**Exercise**
Where does "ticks" appear in the data? Return each line that holds it.

**Supplied data**
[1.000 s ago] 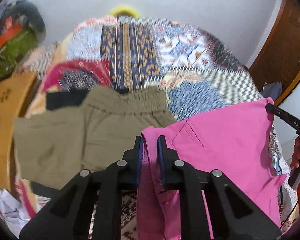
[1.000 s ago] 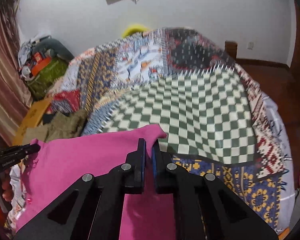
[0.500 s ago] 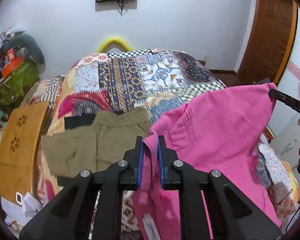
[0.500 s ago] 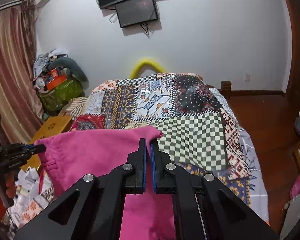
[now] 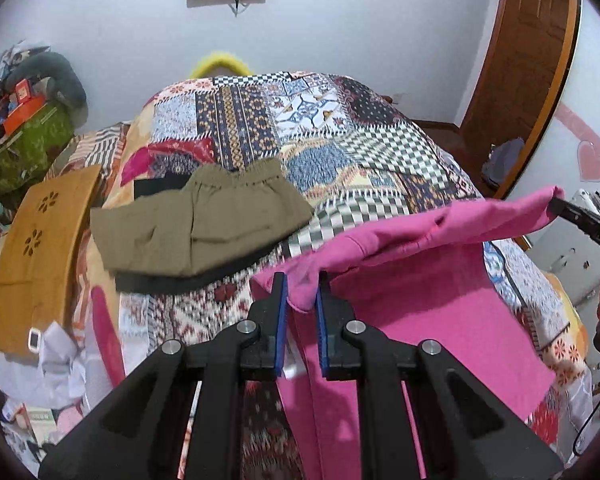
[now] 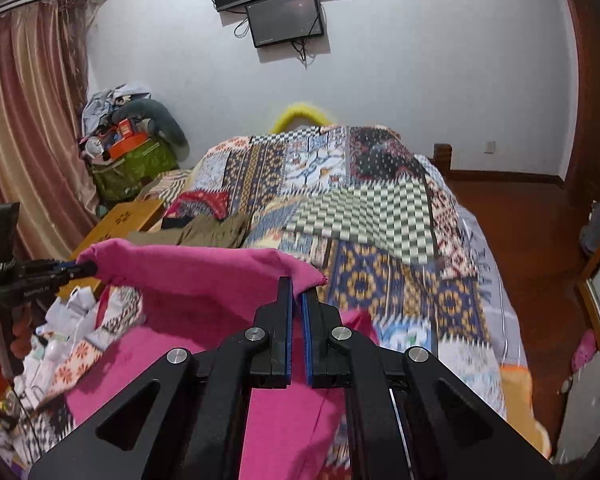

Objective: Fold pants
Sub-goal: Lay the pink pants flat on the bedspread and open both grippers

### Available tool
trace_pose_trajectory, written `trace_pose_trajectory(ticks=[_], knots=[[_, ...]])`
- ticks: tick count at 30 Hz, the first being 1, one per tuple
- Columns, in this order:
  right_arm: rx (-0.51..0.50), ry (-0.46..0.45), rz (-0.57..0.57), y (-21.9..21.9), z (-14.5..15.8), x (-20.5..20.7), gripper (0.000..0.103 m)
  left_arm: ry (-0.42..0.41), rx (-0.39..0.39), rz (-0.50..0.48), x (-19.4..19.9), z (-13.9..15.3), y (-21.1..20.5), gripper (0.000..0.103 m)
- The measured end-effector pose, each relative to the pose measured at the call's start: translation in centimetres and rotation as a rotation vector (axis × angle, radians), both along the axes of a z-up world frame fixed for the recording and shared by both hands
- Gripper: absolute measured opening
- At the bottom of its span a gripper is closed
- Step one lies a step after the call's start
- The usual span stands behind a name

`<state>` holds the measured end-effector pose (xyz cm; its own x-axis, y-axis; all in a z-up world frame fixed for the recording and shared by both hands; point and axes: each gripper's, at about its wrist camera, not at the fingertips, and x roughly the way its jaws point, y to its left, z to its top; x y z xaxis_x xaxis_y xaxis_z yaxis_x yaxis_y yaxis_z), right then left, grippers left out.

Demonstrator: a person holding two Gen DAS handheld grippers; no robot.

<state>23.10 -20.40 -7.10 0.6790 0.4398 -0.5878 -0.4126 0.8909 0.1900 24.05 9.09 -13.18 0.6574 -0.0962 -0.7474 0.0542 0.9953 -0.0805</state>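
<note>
The soft, light pink cotton pants [image 5: 440,320] sagged between the left gripper [image 5: 301,294] and right gripper [image 6: 297,294], both clamped on what was probably the waistband (corners gave the best hold).

My left gripper [image 5: 302,292] and right gripper [image 6: 297,292] each clamp one corner of the pants [image 5: 420,320], which span between them above the near end of the bed [image 5: 380,152]. A folded garment [image 5: 204,224] lies on the bed, far left of the pants. Two screens [image 6: 284,16] hang on the far wall.
</note>
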Motion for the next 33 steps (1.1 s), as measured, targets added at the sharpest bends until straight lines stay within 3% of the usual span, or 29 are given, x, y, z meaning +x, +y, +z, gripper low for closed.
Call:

**Response to this task**
trace_pose_trajectory, written `trace_pose_trajectory(ticks=[_], knots=[[_, ...]])`
- ticks: tick count at 30 Hz, the first being 1, one per tuple

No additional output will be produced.